The following exercise continues with the Methods application. This time, you will examine some method calls.
Examine method calls
Return to the Methods project. (This project is already open in Visual Studio 2017 if you’re continuing from the previous exercise. If you are not, open it from the Microsoft Press VCSBSChapter 3Methods folder in your Documents folder.)
Display the code for MainPage.xaml.cs in the Code and Text Editor window.
Locate the calculateClick method, and look at the first two statements of this method after the try statement and opening brace. (You will learn about try statements in Chapter 6, “Managing errors and exceptions.”)
These statements look like this:
int leftHandSide = System.Int32.Parse(lhsOperand.Text);
int rightHandSide = System.Int32.Parse(rhsOperand.Text);These two statements declare two int variables, called leftHandSide and rightHandSide. Notice the way in which the variables are initialized. In both cases, the Parse method of the System.Int32 struct is called. (System is a namespace, and Int32 is the name of the struct in this namespace. You will learn about structs in Chapter 9, “Creating value types with enumerations and structures.”) You have seen this method before; it takes a single string parameter and converts it to an int value. These two lines of code take what the user has typed into the lhsOperand and rhsOperand text box controls on the form and converts it to int values.
Look at the fourth statement in the calculateClick method (after the if statement and another opening brace):
calculatedValue = addValues(leftHandSide, rightHandSide);
This statement calls the addValues method, passing the values of the leftHandSide and rightHandSide variables as its arguments. The value returned by the addValues method is stored in the calculatedValue variable.

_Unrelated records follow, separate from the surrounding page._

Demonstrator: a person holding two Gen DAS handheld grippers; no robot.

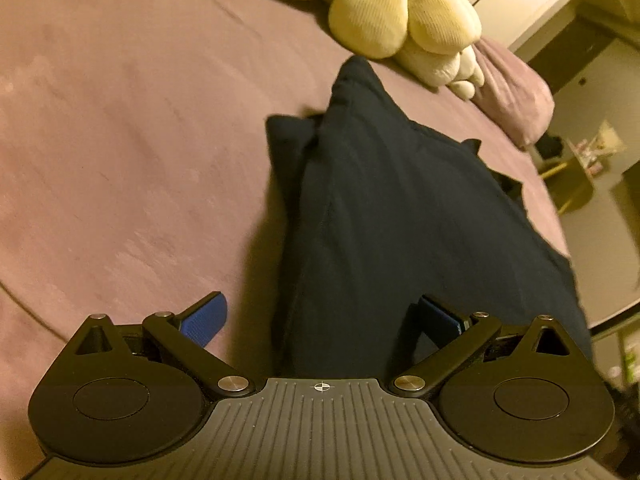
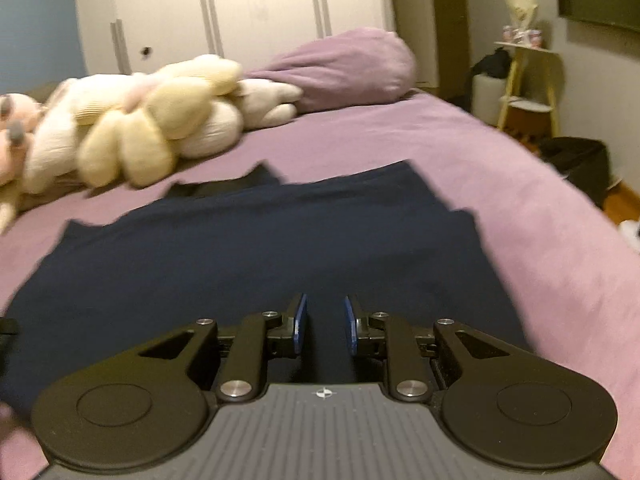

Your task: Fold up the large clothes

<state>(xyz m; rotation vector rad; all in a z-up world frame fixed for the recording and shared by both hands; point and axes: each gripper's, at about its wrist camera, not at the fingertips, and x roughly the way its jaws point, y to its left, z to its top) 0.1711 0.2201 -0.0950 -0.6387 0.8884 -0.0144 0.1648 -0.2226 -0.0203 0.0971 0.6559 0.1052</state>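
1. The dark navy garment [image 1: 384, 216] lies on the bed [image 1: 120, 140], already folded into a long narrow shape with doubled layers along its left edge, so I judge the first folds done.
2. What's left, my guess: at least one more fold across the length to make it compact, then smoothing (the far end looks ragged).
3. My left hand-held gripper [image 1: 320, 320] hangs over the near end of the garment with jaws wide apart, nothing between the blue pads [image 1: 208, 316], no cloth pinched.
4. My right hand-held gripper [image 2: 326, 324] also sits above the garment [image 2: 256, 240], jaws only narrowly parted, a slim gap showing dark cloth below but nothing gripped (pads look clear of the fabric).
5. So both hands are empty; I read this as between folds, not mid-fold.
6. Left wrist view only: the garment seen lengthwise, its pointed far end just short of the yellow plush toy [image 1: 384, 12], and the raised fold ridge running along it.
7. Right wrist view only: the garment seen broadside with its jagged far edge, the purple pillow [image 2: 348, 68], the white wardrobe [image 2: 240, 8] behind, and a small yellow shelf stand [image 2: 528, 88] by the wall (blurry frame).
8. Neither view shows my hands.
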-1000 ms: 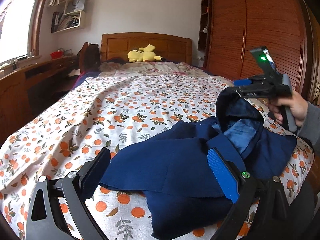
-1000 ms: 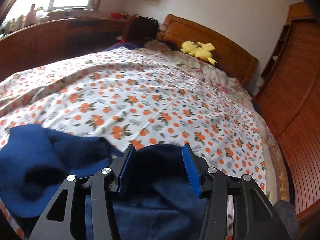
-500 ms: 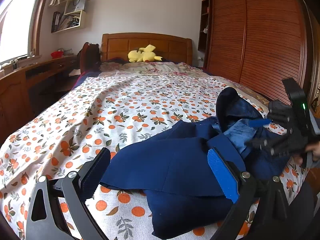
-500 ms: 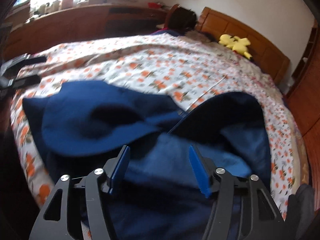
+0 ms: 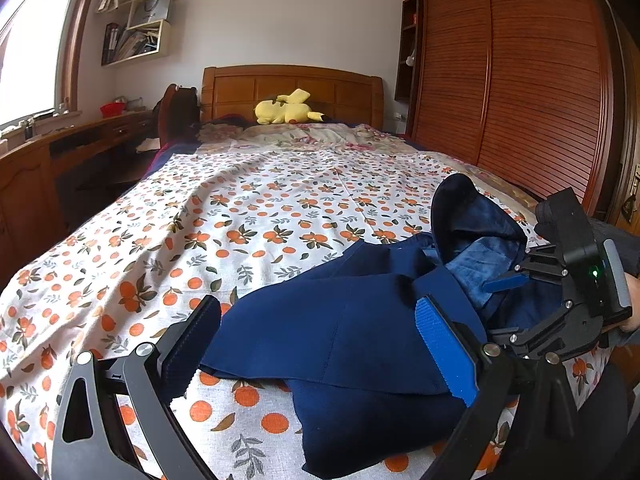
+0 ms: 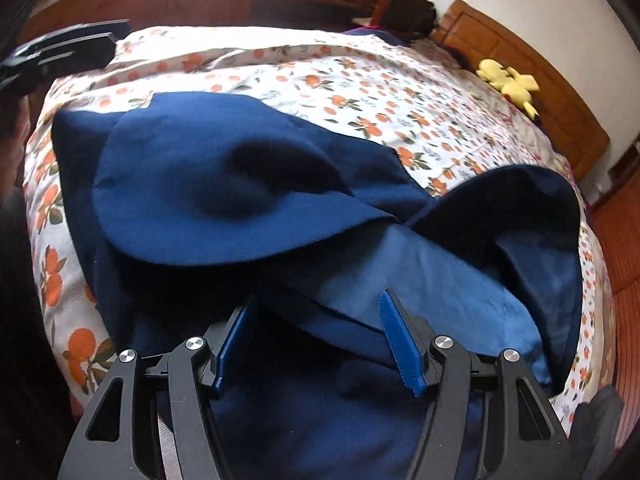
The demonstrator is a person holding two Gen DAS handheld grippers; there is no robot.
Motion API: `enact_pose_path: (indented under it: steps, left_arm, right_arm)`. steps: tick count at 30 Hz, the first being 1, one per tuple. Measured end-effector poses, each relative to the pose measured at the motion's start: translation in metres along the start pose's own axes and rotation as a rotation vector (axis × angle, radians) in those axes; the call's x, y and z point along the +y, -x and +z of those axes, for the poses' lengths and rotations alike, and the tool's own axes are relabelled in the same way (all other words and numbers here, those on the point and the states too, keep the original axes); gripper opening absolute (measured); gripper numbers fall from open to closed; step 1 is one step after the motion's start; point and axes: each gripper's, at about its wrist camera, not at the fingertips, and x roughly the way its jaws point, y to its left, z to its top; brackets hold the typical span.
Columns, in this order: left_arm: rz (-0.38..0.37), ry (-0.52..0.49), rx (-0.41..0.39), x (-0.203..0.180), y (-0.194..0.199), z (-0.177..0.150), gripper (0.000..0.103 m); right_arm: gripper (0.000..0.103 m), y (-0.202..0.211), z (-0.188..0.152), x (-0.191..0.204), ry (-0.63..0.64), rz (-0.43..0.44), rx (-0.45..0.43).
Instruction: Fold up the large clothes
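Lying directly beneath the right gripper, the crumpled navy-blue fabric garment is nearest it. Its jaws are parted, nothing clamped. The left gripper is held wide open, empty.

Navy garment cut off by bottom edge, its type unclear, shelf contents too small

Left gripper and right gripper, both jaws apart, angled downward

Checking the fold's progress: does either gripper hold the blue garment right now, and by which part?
Nothing is held. The left gripper is open over the navy garment; the right gripper is open above its lighter lining.
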Motion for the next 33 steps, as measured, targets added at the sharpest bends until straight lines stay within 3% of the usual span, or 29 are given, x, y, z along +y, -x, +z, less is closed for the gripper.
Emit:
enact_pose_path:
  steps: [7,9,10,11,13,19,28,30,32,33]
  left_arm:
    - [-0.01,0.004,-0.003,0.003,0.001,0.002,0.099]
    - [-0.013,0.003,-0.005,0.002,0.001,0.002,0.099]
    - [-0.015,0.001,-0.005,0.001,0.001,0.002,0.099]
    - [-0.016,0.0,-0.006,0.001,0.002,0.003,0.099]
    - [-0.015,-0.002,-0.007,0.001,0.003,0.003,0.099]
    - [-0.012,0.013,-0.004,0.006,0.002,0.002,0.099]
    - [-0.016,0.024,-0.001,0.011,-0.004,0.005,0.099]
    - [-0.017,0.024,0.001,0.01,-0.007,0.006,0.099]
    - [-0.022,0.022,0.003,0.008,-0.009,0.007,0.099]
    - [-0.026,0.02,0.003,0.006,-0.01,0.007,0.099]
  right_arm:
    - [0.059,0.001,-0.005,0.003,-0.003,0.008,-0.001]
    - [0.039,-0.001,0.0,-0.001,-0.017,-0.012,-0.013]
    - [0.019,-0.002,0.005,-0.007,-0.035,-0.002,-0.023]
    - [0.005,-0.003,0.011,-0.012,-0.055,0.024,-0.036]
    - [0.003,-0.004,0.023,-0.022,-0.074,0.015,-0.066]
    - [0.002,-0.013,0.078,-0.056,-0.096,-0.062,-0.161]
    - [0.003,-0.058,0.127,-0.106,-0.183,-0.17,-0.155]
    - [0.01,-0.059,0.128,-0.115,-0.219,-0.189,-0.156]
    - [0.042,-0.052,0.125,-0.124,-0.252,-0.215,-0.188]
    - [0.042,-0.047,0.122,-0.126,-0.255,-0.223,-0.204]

Look at the next statement:
showResult(calculatedValue);
This statement calls the showResult method passing the value in the calculatedValue variable as its argument. The showResult method does not return a value.
In the Code and Text Editor window, find the showResult method you looked at earlier.

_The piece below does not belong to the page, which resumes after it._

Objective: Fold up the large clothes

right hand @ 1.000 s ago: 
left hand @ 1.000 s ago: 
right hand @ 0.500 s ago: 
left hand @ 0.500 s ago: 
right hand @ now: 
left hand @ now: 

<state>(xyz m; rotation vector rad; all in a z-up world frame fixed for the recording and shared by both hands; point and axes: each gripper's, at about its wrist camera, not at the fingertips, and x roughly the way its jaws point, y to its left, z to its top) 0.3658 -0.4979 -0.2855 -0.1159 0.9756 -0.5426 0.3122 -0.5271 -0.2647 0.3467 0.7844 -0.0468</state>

The only statement of this method is this:
result.Text = answer.ToString();
Notice that the ToString method call uses parentheses even though there are no arguments.
Tip You can call methods belonging to other objects by prefixing the method with the name of the object. In the preceding example, the expression answer.ToString() calls the method named ToString belonging to the object called answer.

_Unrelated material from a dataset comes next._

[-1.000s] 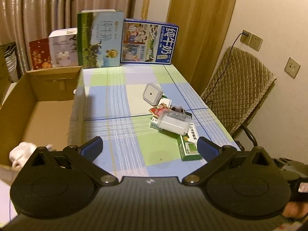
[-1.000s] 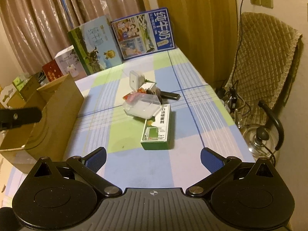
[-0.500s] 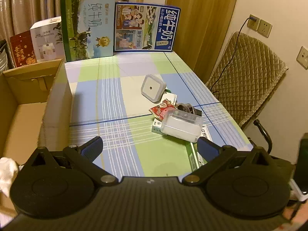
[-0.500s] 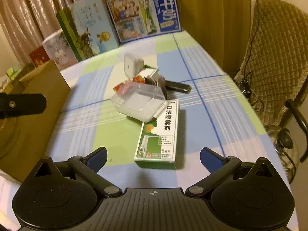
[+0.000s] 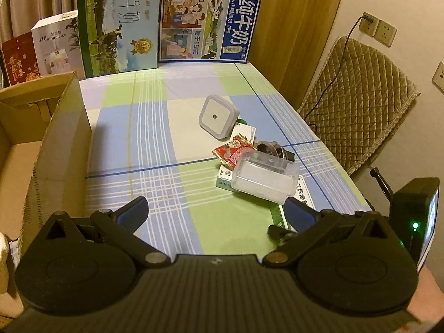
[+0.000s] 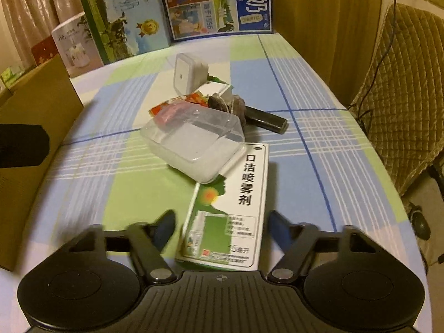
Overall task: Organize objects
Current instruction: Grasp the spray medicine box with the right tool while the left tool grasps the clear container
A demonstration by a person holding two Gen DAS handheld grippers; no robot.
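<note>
Right tool closing around the spray box; no contact yet.
Box lies flat at counter's near edge, under clear tub. Light, stiff card; grip long sides. Left tool spread, empty.

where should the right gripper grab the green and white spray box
Take the spray box across its two long edges at the near end, coming down from above. It lies flat, its far end sits under the clear plastic container, and the closing right gripper fingers already straddle it.
</note>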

Returning multiple values from a method
There may be occasions when you want to return more than one value from a method. For example, in the Methods project, you might want to combine the effects of the divideValues and remainderValues operations into a single method that returns the results of dividing the two operands together with the remainder. You can achieve this by returning a tuple.
A tuple is simply a small collection of values (strictly speaking, a tuple contains two values, but C# tuples can comprise bigger sets than this). You indicate that a method returns a tuple by specifying a list of types as part of the method definition; one type for each value returned. The return statement in the method returns a list of values, as shown by the following example:
(int, int) returnMultipleValues(...)
{
int val1;
int val2;
... // Calculate values for val1 and val2
return(val1, val2);
}
When you call the method, you provide an equivalent list of variables for holding the results:
int retVal1, retVal2;
(retVal1, retVal2) = returnMultipleValues(...);
The following exercise illustrates how to create and call a method that returns a tuple.
Note Tuples are a work in progress and are not yet fully integrated into the build of C# included with Visual Studio 2017. You must install an additional package if you want to use them. The steps for doing this are covered in the exercise.
Create and call a method that returns a tuple
Return to the Methods project and display the code for MainPage.xaml.cs in the Code and Text Editor window.
Locate the divideValues and remainderValues methods and delete them.
In place of these two methods, add the following method:
private (int, int) divide(int leftHandSide, int rightHandSide)
{
}This method returns a tuple containing two values. These values will contain the results of dividing the leftHandSide variable by the rightHandSide variable, and also the remainder.
In the body of the method, add the code shown below in bold. This code performs the calculations and returns a tuple containing the results:
private (int, int) divide(int leftHandSide, int rightHandSide)
{
expression.Text = $" / ";
int division = leftHandSide / rightHandSide;
int remainder = leftHandSide % rightHandSide;
return (division, remainder);
}Note Visual Studio will display red squiggles under the code that defines the tuples. If you hover over this code you will see the message “Predefined Type ‘System.ValueTuple’2’ is not defined or imported.” This is fine. As explained before the exercise, you have to add another package to the solution before Visual Studio can use tuples. You will do this shortly.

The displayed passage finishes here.